◆ TASK TO CARRY OUT: Reproduce the data, keeping every word exactly as it is.
====== DATA SHOWN
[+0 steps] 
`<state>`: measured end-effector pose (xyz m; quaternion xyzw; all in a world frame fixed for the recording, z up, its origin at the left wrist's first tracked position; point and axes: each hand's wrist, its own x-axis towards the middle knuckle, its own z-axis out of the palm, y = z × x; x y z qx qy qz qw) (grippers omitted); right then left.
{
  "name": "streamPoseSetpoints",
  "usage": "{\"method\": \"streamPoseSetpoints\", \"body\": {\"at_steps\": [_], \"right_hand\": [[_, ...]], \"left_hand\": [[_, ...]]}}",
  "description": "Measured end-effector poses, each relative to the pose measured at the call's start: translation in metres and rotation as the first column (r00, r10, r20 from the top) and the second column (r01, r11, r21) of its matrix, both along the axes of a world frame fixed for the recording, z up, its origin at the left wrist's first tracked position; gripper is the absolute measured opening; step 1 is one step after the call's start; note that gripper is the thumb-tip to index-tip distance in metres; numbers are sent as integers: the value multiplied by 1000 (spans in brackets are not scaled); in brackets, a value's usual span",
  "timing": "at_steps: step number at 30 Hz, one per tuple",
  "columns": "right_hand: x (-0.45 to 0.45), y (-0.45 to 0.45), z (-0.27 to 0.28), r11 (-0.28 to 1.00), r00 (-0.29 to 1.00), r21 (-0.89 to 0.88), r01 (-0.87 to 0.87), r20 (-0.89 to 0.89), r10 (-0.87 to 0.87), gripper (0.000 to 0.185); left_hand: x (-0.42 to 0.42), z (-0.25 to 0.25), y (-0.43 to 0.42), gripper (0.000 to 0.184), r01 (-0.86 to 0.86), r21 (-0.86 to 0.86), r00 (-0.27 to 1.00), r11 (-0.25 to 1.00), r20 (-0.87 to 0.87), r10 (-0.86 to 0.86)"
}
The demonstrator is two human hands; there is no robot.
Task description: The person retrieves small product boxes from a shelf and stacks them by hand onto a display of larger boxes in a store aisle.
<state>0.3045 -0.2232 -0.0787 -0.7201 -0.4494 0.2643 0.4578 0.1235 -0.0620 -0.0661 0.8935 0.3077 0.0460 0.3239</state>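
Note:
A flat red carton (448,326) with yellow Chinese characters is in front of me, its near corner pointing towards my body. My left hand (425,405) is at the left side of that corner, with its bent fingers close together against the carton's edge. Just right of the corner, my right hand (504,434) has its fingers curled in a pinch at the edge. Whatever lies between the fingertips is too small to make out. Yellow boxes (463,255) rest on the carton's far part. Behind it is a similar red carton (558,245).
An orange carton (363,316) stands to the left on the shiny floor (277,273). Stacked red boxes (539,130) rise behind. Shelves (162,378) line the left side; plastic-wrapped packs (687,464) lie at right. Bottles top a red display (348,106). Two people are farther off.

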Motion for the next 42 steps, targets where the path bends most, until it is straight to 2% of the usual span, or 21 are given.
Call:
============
◆ EXERCISE OUTPUT:
[+0 steps] 
`<state>`: measured end-effector pose (xyz m; quaternion xyzw; all in a world frame fixed for the recording, z up, its origin at the left wrist's first tracked position; point and axes: each hand's wrist, its own x-axis towards the middle knuckle, its own z-axis out of the palm, y = z × x; x y z qx qy qz qw) (grippers omitted); right then left.
{
  "name": "streamPoseSetpoints",
  "usage": "{\"method\": \"streamPoseSetpoints\", \"body\": {\"at_steps\": [_], \"right_hand\": [[_, ...]], \"left_hand\": [[_, ...]]}}",
  "description": "Measured end-effector poses, each relative to the pose measured at the call's start: translation in metres and rotation as the first column (r00, r10, r20 from the top) and the second column (r01, r11, r21) of its matrix, both along the axes of a world frame fixed for the recording, z up, its origin at the left wrist's first tracked position; gripper is the absolute measured opening; step 1 is one step after the call's start; note that gripper is the thumb-tip to index-tip distance in metres; numbers are sent as integers: the value multiplied by 1000 (spans in brackets are not scaled); in brackets, a value's usual span",
  "timing": "at_steps: step number at 30 Hz, one per tuple",
  "columns": "right_hand: x (-0.45 to 0.45), y (-0.45 to 0.45), z (-0.27 to 0.28), r11 (-0.28 to 1.00), r00 (-0.29 to 1.00), r21 (-0.89 to 0.88), r01 (-0.87 to 0.87), r20 (-0.89 to 0.89), r10 (-0.87 to 0.87), gripper (0.000 to 0.185); left_hand: x (-0.42 to 0.42), z (-0.25 to 0.25), y (-0.43 to 0.42), gripper (0.000 to 0.184), r01 (-0.86 to 0.86), r21 (-0.86 to 0.86), r00 (-0.27 to 1.00), r11 (-0.25 to 1.00), r20 (-0.87 to 0.87), r10 (-0.86 to 0.86)"
}
The demonstrator is two human hands; there is no robot.
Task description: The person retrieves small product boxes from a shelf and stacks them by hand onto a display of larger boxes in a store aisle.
<state>0.3045 -0.2232 -0.0787 -0.7201 -0.4494 0.2643 0.4578 0.1235 -0.0620 -0.0661 0.8935 0.3077 0.0460 0.3239</state>
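Note:
A flat red carton (448,326) with yellow Chinese characters is in front of me, its near corner pointing towards my body. My left hand (425,405) is at the left side of that corner, with its bent fingers close together against the carton's edge. Just right of the corner, my right hand (504,434) has its fingers curled in a pinch at the edge. Whatever lies between the fingertips is too small to make out. Yellow boxes (463,255) rest on the carton's far part. Behind it is a similar red carton (558,245).
An orange carton (363,316) stands to the left on the shiny floor (277,273). Stacked red boxes (539,130) rise behind. Shelves (162,378) line the left side; plastic-wrapped packs (687,464) lie at right. Bottles top a red display (348,106). Two people are farther off.
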
Motion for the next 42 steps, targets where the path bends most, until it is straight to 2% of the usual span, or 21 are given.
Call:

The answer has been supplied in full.